WORK REQUIRED:
Output only the lines below from the one containing "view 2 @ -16" to the one containing "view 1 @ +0", exactly as written, both ends kept.

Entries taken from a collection
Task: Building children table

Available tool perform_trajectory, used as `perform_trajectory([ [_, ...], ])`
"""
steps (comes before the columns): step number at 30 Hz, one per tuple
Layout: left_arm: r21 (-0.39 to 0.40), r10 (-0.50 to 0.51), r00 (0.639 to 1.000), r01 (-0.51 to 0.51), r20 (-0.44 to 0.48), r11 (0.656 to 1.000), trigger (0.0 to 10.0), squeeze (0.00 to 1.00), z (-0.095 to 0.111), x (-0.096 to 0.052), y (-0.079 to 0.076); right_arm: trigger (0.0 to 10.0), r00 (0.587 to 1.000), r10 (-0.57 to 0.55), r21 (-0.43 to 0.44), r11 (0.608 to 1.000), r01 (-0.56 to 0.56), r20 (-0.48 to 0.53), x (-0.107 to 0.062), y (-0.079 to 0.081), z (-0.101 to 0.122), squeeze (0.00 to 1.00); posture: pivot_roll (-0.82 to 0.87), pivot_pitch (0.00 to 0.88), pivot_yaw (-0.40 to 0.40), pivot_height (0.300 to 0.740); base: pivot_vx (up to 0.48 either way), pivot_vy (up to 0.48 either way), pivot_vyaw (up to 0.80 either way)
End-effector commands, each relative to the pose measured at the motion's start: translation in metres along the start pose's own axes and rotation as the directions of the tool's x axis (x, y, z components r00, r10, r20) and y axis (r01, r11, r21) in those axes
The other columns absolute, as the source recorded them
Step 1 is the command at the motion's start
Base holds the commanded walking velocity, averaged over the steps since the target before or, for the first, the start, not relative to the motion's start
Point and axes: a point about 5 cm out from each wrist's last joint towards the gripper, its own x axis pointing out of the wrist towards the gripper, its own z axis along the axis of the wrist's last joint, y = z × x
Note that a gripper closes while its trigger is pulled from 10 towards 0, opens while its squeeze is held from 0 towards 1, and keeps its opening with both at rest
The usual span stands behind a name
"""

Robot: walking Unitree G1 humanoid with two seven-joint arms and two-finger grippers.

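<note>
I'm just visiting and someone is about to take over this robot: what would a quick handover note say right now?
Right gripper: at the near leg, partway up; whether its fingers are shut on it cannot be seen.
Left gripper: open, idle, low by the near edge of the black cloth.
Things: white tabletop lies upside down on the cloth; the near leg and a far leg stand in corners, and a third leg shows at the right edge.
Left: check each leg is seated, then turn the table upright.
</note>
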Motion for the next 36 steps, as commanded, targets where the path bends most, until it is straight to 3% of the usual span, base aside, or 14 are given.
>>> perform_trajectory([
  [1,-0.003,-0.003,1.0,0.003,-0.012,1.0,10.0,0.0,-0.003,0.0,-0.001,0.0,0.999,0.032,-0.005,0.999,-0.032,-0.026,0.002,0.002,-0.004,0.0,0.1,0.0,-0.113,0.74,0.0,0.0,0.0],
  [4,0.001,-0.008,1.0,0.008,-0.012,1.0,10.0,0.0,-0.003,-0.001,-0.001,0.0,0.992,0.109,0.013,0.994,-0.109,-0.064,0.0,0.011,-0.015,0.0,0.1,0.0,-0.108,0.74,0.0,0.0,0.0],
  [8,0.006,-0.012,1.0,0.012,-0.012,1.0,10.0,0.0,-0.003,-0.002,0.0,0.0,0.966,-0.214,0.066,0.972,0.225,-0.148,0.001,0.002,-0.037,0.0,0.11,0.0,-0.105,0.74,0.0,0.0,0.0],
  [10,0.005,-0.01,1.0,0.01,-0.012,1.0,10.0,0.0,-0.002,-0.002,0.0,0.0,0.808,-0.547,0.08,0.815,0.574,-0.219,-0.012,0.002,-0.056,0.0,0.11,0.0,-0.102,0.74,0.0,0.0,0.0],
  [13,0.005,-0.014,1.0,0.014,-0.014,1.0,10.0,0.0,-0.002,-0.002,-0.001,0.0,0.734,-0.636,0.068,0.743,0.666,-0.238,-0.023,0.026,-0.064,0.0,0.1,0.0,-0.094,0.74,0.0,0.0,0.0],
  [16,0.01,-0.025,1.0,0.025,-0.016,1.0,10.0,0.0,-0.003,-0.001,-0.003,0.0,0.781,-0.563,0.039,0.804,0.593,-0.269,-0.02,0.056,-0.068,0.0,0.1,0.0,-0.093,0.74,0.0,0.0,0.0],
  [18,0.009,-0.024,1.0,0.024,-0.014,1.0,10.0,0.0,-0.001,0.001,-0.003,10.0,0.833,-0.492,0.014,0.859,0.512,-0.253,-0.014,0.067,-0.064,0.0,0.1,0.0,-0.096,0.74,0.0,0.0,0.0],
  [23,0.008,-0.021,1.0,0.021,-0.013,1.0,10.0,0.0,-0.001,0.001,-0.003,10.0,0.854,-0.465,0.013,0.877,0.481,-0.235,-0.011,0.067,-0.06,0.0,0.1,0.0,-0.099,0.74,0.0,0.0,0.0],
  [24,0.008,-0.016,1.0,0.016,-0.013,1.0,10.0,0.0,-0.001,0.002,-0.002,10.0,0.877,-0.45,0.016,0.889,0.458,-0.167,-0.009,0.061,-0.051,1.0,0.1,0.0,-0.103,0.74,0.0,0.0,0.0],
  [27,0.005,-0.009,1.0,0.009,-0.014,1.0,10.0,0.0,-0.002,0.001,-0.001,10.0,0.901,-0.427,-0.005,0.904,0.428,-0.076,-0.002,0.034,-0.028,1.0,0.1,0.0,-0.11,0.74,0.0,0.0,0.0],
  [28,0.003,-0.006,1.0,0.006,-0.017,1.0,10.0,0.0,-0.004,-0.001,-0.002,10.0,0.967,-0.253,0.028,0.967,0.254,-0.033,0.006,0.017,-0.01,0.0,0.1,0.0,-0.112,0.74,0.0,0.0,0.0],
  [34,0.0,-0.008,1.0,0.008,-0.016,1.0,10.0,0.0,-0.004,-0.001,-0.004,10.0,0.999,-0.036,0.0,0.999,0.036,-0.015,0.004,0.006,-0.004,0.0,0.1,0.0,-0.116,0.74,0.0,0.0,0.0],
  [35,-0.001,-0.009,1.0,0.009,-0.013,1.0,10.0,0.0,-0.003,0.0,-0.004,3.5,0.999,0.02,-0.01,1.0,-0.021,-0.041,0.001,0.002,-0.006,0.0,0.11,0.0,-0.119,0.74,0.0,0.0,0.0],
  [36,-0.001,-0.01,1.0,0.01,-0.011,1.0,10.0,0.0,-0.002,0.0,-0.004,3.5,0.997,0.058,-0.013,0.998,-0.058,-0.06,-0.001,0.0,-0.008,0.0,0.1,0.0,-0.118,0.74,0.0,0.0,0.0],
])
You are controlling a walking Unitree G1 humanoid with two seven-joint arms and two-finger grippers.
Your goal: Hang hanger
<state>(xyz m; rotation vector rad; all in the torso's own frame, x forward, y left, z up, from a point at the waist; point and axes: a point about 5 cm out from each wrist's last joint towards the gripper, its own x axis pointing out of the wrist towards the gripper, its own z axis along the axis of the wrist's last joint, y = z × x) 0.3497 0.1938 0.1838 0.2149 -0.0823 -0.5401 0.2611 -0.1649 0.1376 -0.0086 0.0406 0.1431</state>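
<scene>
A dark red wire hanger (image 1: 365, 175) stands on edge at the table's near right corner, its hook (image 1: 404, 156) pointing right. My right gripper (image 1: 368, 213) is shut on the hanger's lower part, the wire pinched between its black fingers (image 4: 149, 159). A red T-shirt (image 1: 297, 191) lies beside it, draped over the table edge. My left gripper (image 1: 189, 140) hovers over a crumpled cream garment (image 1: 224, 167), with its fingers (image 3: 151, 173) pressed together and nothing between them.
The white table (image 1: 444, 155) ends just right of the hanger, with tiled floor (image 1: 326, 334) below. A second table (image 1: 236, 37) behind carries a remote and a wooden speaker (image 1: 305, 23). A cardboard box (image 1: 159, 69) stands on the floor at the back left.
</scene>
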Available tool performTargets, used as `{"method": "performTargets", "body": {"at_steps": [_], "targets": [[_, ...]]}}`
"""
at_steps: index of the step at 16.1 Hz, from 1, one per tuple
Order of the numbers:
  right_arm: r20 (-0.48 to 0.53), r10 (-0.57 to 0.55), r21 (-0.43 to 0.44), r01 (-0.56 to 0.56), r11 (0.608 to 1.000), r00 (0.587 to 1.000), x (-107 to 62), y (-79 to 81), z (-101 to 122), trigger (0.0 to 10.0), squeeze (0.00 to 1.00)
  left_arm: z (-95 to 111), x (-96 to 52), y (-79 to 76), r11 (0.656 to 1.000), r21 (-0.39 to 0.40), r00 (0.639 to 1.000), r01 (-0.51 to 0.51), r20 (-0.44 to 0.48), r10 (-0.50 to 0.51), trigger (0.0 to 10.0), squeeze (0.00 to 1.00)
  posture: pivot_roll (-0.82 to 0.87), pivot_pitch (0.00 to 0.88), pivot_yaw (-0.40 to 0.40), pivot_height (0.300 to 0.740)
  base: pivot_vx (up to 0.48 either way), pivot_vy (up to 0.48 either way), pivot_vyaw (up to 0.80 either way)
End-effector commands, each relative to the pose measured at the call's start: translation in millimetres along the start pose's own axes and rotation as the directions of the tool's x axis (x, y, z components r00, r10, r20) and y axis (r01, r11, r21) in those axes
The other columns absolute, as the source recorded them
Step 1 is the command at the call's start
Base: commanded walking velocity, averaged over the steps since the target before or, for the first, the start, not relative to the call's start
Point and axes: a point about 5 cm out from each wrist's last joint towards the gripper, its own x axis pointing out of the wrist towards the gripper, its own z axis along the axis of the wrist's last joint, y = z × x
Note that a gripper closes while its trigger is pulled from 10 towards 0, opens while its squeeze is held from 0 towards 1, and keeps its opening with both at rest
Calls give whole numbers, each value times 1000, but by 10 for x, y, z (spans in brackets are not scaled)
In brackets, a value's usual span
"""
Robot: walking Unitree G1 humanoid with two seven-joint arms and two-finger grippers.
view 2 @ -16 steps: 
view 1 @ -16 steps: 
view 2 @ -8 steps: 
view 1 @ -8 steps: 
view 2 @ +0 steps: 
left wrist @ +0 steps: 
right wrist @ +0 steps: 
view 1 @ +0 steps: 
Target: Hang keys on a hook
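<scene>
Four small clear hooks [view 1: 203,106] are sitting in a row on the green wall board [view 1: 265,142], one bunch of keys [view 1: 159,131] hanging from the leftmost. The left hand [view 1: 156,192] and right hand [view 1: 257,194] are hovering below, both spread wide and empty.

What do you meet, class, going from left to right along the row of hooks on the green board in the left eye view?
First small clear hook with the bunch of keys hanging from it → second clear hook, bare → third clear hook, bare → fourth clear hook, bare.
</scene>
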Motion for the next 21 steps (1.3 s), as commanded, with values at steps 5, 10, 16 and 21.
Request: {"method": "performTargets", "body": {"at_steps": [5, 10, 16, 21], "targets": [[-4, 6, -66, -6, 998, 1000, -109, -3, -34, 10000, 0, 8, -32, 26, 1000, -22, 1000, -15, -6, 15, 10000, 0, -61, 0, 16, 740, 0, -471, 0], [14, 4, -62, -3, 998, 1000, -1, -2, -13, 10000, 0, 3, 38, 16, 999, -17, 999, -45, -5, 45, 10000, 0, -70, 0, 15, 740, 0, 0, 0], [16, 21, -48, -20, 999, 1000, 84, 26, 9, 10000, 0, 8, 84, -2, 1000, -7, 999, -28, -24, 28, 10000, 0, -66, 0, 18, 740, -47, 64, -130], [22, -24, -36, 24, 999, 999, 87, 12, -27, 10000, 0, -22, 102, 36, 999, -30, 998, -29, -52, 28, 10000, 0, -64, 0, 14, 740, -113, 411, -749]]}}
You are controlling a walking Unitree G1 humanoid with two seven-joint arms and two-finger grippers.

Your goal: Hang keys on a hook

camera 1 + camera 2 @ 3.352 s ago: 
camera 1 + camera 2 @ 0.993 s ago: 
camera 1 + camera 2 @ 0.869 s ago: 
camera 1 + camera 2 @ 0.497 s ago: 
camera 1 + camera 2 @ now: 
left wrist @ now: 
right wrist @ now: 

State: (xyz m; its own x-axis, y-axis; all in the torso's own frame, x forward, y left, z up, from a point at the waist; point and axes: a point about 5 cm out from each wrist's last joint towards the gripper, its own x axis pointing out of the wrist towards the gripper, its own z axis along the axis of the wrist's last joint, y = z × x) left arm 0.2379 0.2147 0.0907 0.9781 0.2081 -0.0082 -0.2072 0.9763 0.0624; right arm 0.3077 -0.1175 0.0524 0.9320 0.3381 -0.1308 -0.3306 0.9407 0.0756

TASK SOLUTION:
view 2 @ -16 steps: 
view 1 @ -16 steps: 
view 2 @ -8 steps: 
view 1 @ -8 steps: 
view 2 @ +0 steps: 
left wrist @ +0 steps: 
right wrist @ +0 steps: 
view 1 @ +0 steps: 

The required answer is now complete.